Zaman, mekân ve şahıslar değişse de sünnetullah hiçbir zaman değişmez. Dünya ırmağının suyu, tuzlu deniz suyuna benzer; insan o sudan bir içti mi susuzluğu artar da dinmez. Susadıkça içer, içtikçe susar; ta ki düşmanı ile mücadele etmeye güç yetiremez bir hale düşer.
Bugün onlarca Müslüman devlete ve milyarlarca Müslümana rağmen, Kudüs ve Mescid-i Aksa bir avuç siyonistin işgali altında inliyorsa, bunun en büyük sebeplerinden birisi de Müslümanların dünya konforu ile uyuşturulmalarıdır. Konfor insanı çürütür ve bağımlı kılar. Bağımlı insan, konforunu ve rahatını kaybetmek istemez. İşte Kudüs Fatihi Ebu Ubeyde B. Cerrah (ra) bu sırrı çok iyi bildiği için kendisini dünyaya bağlayacak, cihad ve mücadele sahasından alıkoyacak olan lükse ve konfora tamah etmemiştir.
Ebu Ubeyde, dünyanın konforuna kapılanların, dünyevileşenlerin, dünyalık sıfat ve unvanlara av olanların cihad ve mücadele meydanlarında savaşamayacağını bizlere bir kez daha öğretmişti. Dünyada, ancak kaybedeceği hiçbir şeyi olmayanlar Kudüs ve Mescid-i Aksa’nın özgürlüğü için mücadele verebilir. Dünyalık anlamında bekçiliğini yaptığı “çokları” olanlar, mücadele etmeyi göze alamazlar. Çünkü onların kaybedecek çok şeyleri vardır. İntifada’nın mimarı Şeyh Ahmet Yasin “Bizden, teslim olmamızı ve beyaz bayrak çekmemizi beklemeyin! Çünkü biz bunu yapsak da öleceğimizi biliyoruz.
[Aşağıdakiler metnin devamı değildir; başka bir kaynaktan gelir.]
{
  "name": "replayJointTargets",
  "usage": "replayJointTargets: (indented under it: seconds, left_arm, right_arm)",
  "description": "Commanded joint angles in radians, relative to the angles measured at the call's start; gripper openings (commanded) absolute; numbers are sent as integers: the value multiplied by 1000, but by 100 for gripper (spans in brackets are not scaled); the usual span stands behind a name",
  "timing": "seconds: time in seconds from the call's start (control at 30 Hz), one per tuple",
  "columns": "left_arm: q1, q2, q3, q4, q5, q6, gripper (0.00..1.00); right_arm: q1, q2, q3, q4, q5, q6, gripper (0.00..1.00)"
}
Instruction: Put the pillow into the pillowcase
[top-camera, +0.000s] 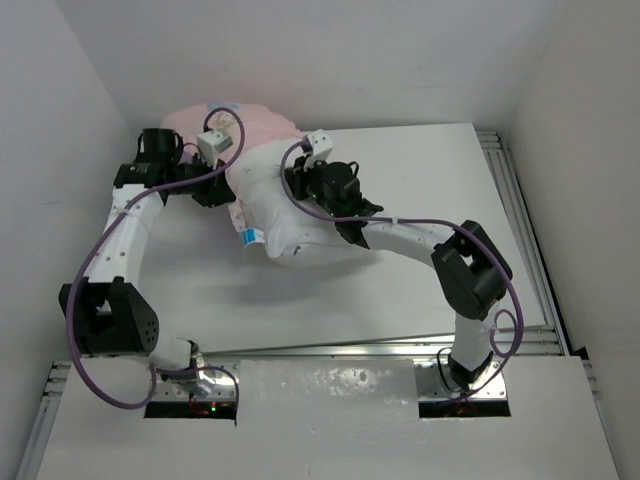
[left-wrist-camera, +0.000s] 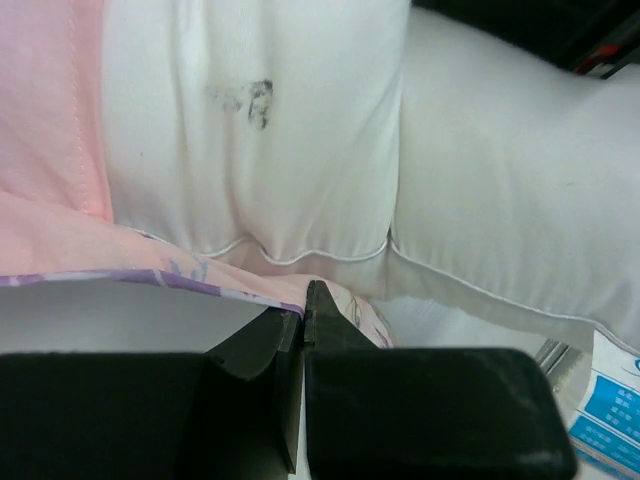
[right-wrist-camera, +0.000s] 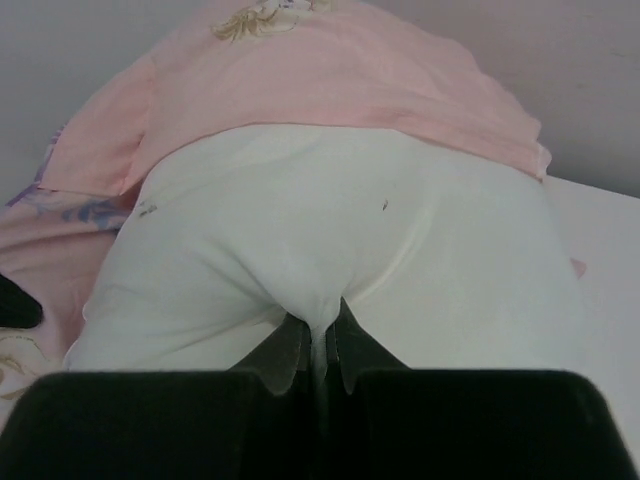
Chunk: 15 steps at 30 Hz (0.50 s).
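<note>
The plump white pillow (top-camera: 285, 225) lies at the back left of the table, its far end tucked inside the pale pink pillowcase (top-camera: 260, 125). Its blue-and-white tag (top-camera: 248, 238) sticks out at the near left corner. My left gripper (top-camera: 218, 192) is at the pillow's left side. In the left wrist view my left gripper (left-wrist-camera: 303, 300) is shut on the pillowcase's (left-wrist-camera: 50, 200) purple-printed hem, beneath the pillow (left-wrist-camera: 480, 200). My right gripper (top-camera: 297, 183) rests on top of the pillow. The right wrist view has my right gripper (right-wrist-camera: 322, 325) shut on a pinch of the pillow's (right-wrist-camera: 330, 230) fabric, with the pillowcase (right-wrist-camera: 330, 70) draped over the far end.
The white table (top-camera: 430, 180) is boxed in by white walls on the left, back and right. A metal rail (top-camera: 515, 230) runs along its right edge. The pillowcase bunches against the back left corner.
</note>
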Motion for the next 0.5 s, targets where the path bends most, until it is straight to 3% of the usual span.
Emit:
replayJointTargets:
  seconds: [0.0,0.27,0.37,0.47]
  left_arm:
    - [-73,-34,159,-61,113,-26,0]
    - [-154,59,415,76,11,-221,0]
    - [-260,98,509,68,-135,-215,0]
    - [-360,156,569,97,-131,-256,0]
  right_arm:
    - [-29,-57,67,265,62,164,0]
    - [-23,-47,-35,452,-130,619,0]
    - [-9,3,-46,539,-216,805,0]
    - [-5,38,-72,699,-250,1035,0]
Bırakın savaşçı onuruyla ölelim!” derken, bu hakikati bir kez daha gözler önüne seriyordu.
O halde Kudüs ve Mescid-i Aksa meselesini kendine dert edinen, Filistin’de katledilen mazlumlar adına içinde devasa çığlıklar biriktirenlerin, Kudüs ile özdeşleşmiş öncü şahsiyetleri iyi tanıması, hayatlarını tahlil etmesi ve hayatlarının şifrelerini çözmeleri gerekmektedir. Ebu Ubeyde B. Cerrah (ra) ve sonrasında gelen diğer öncü şahsiyetlerde de görüleceği gibi, rahatımızı bozmalıyız. Rahatımızı bozmayı göze alabilmeliyiz. Hayallerimizi Kudüs ile süslemeli, hesaplarımızın başına Kudüs’ü yazmalı, Kudüs’ü hayatımızın eksenine almalıyız.